Unmasked Fashion Show Poster“It is based off the shedding of skin because ecdysis is the process of an animal shedding its skin or shedding its fur,” Emily said. “My collection is a combination of acrylic that has been laser cut … combined with soft and pretty fabrics. I wanted this kind of contrast between a hardened exterior and this really soft, almost vulnerable process that we all go through when we experience trauma.” 

Sharma said that 2020’s virtual fashion show was somewhat traumatic for her, other faculty members and students, who did their best to turn the usual, in-person event into a video presentation. She’s much more excited about this year’s show, which serves as a showcase for design students, a capstone project for fashion merchandising students and an assessment for the Fashion Studies department. With more time and better preparation for the 2021 edition, everyone could be more intentional in stitching the show together. 

Harper fashion student Paloma Valdes works on a garment

Paloma Valdes works on her colorful four-piece collection for the Harper College Fashion Studies department's annual fashion show.

“This time we were able to organize a full photo shoot on campus,” she said. “We had models and everything.” 

Sharma highlights the efforts of adjunct instructor Jeremy Schulz, who photographed the designers and their designs and is producing the show, as well as graphic arts technology student Konstantina Tsonis, who designed the event poster and was awarded $100 for her work being selected. 
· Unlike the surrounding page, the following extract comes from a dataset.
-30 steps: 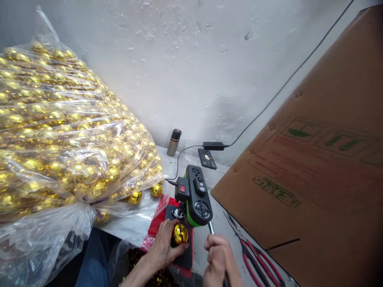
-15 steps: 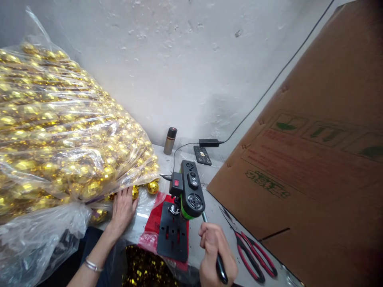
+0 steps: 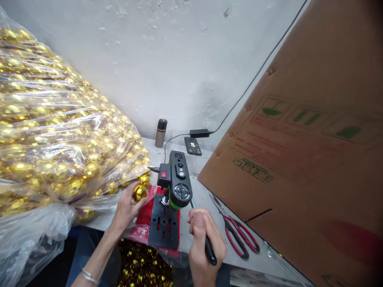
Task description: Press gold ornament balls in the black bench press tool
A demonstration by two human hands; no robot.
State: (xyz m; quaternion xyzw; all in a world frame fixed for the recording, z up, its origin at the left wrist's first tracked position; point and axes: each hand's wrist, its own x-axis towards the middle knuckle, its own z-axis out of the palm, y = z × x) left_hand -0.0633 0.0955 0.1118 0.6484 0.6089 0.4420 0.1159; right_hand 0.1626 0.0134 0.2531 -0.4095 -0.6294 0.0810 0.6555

In anticipation of the show, fashion design and merchandising students looked forward to their future plans (from pursuing bachelor’s degrees at the School of the Art Institute of Chicago and Columbia College Chicago to opening their own boutiques) and reflected on the support they found at Harper. 

“What I love most about Harper College is the people I have met as well as the instructors,” Mariah said. “It’s super important for me to be around like-minded individuals who share the same creative space as me. It helps boost my confidence in terms of creativity [and] helps me learn about constructive criticism.” 

Other students shared that sense of community. Graduating fashion entrepreneurship student Paige Zielinski said that her classmates helped inspire her artistry. Whether they were galvanized by “Project Runway” at age 9 (like Emily) or began as an engineering or business major before studying fashion (like Karla Bautista or Paloma Valdes), the program’s new graduates discussed their appreciation for the creative encouragement and care of Harper faculty and students. 

“I feel like I’ve really found myself here,” Jaxson said. 

Looking forward to the fashion show while thinking about the challenges of the past 15 months, Sharma focused on the resiliency of Harper’s Fashion Studies community. She is inspired by faculty members’ hard work as well as students’ creativity and perseverance – and she hopes the show’s audience will be too. 

“The garments look beautiful and spectacular. It gives me hope,” Sharma said. “In spite of the hardships, the students have pulled through.”